Dynamic flowgraph methodology (DFM) is a computationally challenging approach to the reliability analysis of dynamic systems with feedback loops. To improve the computational efficiency of DFM modelling, we propose a new approach, based on binary decision diagrams (BDDs), to solving DFM models. The objective of DFM analysis is to identify the root causes of a postulated top event. The result is a set of prime implicants that represent system faults resulting from diverse combinations of software logic errors, hardware failures, human errors and adverse environmental conditions. Two approaches to solving prime implicants have been implemented in software called YADRAT. The first approach is based on meta-products, and the second on zero-suppressed BDDs (ZBDD). Both approaches have been used previously in fault tree analysis. In this work, the ideas of prime implicant computations are adapted to a dynamic reliability analysis approach combined with multi-valued logic. The computational efforts required for the two approaches are compared by analysing three example systems.

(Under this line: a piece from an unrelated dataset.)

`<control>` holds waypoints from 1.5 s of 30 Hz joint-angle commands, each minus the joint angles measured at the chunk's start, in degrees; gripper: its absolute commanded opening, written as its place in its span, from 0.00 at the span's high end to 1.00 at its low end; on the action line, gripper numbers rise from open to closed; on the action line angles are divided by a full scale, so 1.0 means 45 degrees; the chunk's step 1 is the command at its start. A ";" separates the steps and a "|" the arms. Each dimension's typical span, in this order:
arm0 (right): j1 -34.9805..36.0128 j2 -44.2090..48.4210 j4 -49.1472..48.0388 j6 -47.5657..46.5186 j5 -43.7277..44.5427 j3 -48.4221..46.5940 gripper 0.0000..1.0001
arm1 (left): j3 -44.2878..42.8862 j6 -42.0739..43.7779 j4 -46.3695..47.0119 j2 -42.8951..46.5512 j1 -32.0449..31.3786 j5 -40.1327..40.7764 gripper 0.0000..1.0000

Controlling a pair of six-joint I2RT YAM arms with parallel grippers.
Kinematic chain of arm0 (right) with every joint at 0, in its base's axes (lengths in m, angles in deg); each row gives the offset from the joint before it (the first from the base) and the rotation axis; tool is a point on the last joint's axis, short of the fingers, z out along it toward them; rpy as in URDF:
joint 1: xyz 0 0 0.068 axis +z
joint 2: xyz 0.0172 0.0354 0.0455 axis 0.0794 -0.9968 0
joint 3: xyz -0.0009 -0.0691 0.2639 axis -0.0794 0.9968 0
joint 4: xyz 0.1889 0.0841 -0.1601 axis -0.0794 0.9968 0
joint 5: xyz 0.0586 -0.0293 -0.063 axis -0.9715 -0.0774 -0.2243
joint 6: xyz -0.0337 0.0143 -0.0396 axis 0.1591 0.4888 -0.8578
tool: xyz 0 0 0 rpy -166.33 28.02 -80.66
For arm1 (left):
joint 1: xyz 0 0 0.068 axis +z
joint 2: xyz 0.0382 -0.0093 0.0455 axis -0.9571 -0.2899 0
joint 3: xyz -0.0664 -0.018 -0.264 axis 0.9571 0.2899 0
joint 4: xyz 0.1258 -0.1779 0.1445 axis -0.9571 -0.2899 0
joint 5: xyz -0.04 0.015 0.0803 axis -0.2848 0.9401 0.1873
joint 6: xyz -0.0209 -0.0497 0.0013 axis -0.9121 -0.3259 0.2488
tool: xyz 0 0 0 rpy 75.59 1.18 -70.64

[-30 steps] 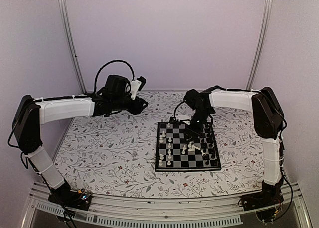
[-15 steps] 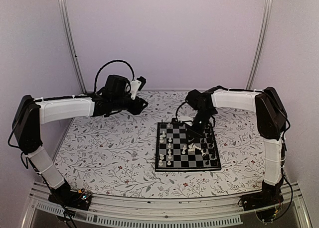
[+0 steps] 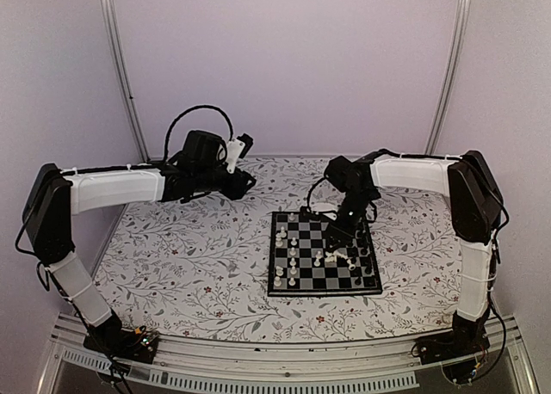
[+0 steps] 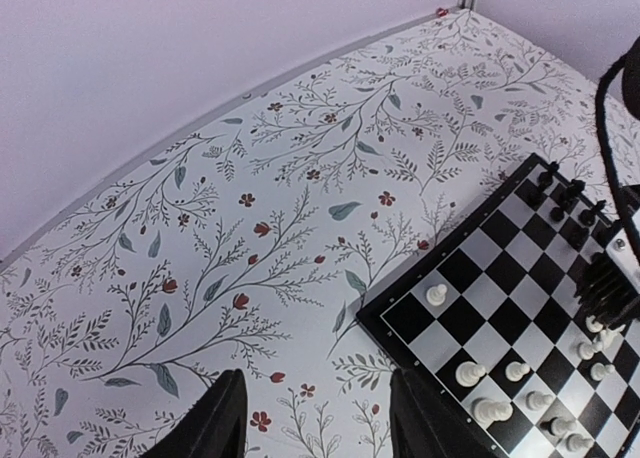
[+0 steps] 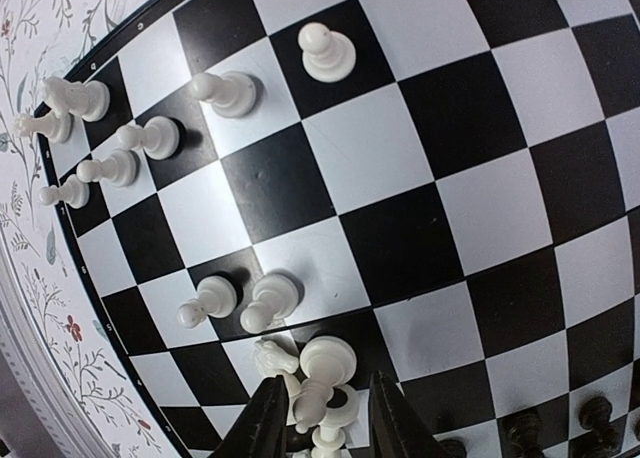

The results of the comparison show that BDDs are applicable in DFM computation and that in particular the ZBDD-based approach can solve moderately sized DFM models in a reasonable time.

Suggested Citation

  • Bjorkman, Kim, 2013. "Solving dynamic flowgraph methodology models using binary decision diagrams," Reliability Engineering and System Safety, Elsevier, vol. 111(C), pages 206-216.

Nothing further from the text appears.